(Your task) Every line of the listing that holds the word "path" should be returned.

^^^^

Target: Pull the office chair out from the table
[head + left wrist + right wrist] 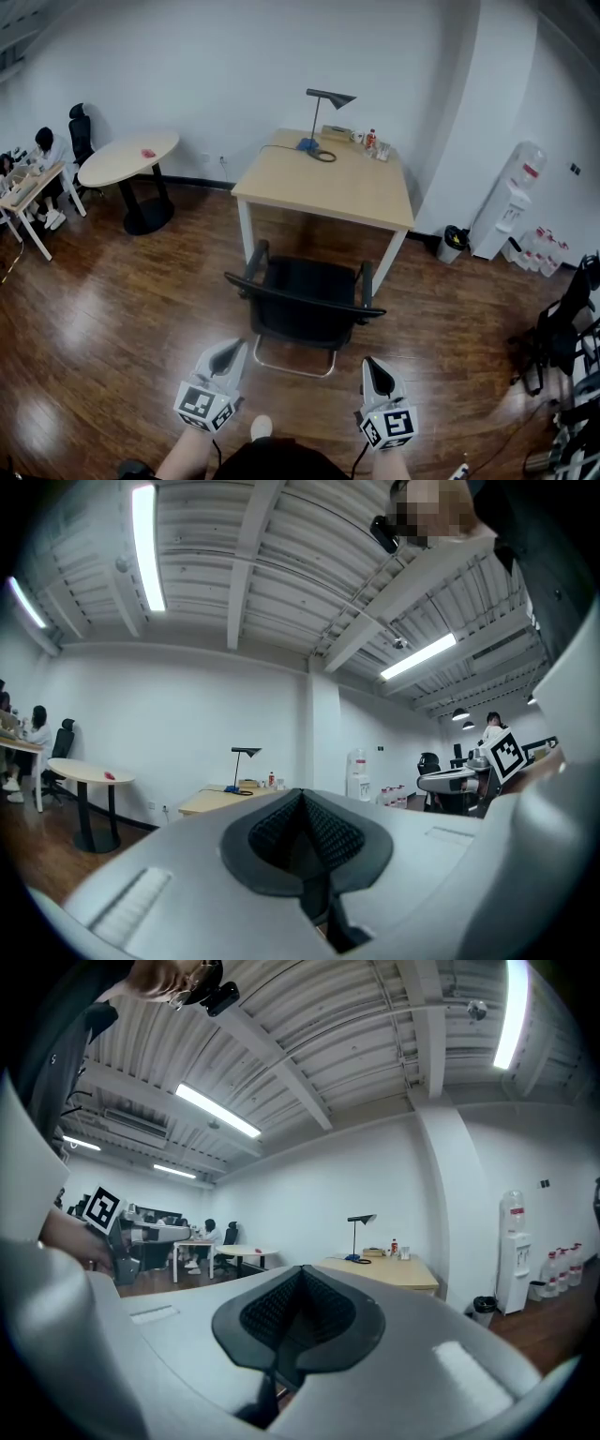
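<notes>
A black office chair [305,300] with armrests stands on the wooden floor, its seat facing the front edge of the light wood table [328,183]; the seat lies just outside the tabletop's edge. My left gripper [228,354] hovers near the chair's back at its left, shut with nothing in it. My right gripper [374,370] hovers at the back's right, also shut and empty. Neither touches the chair. In the left gripper view the left gripper [302,808] shows its pads pressed together, the table [225,801] far beyond. The right gripper [298,1286] looks the same, the table [384,1271] ahead.
A desk lamp [323,122], bottles and small items sit at the table's far edge. A round table [128,159] and a seated person [42,155] are at the left. A water dispenser [506,211], bin [452,242] and dark chairs [562,328] stand at the right.
</notes>
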`<state>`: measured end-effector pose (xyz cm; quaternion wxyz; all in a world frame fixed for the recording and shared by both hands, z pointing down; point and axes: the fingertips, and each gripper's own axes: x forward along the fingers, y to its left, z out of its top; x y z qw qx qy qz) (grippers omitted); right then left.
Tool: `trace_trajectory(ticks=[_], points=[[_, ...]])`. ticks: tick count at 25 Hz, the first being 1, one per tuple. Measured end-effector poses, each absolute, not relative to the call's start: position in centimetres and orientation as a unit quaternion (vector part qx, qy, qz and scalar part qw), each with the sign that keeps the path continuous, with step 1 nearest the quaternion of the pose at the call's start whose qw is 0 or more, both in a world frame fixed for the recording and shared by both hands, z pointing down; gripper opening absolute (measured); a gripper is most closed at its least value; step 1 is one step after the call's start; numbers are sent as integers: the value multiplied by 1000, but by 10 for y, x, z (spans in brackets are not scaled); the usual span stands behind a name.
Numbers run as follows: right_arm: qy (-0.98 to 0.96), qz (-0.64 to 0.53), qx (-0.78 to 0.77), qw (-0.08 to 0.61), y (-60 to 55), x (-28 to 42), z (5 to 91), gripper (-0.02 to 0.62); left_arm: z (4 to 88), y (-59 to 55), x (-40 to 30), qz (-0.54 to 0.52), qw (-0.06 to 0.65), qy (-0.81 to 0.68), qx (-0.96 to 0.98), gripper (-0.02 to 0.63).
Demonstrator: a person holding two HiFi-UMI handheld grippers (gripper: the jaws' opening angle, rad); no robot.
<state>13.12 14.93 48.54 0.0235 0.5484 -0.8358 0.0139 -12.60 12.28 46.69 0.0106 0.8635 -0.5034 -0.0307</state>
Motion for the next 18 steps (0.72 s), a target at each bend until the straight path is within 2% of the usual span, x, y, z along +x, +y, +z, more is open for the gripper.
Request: trace_trajectory(ticks=[18], points=[[-831,25,556,12,146,133,489,12,472,115,-137,-43,37,-507,860,2]])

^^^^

(The completed task)
Tool: `trace_trajectory(ticks=[_], points=[[_, ...]])`. ticks: tick count at 25 Hz, the first being 1, one per tuple. Measured end-effector poses, each absolute, not relative to the call's start: position in centimetres and orientation as a unit quaternion (vector part qx, qy, qz and scalar part qw), each with the sign that keeps the path continuous, with step 1 nearest the quaternion of the pose at the call's start whose qw is 0 or more, both in a world frame fixed for the recording and shared by both hands, z pointing down; gripper opening absolute (measured); a gripper is most closed at its least value; step 1 is one step after the call's start; numbers are sent as integers: the value multiplied by 1000, but by 10 for y, x, z (spans in brackets are not scaled); the usual span stands behind a name.
Motion for the next 18 steps (0.72 s), a target at each bend until the straight path is within 2% of the usual span, x, y, z along +x, +y, +z, more is open for the gripper.

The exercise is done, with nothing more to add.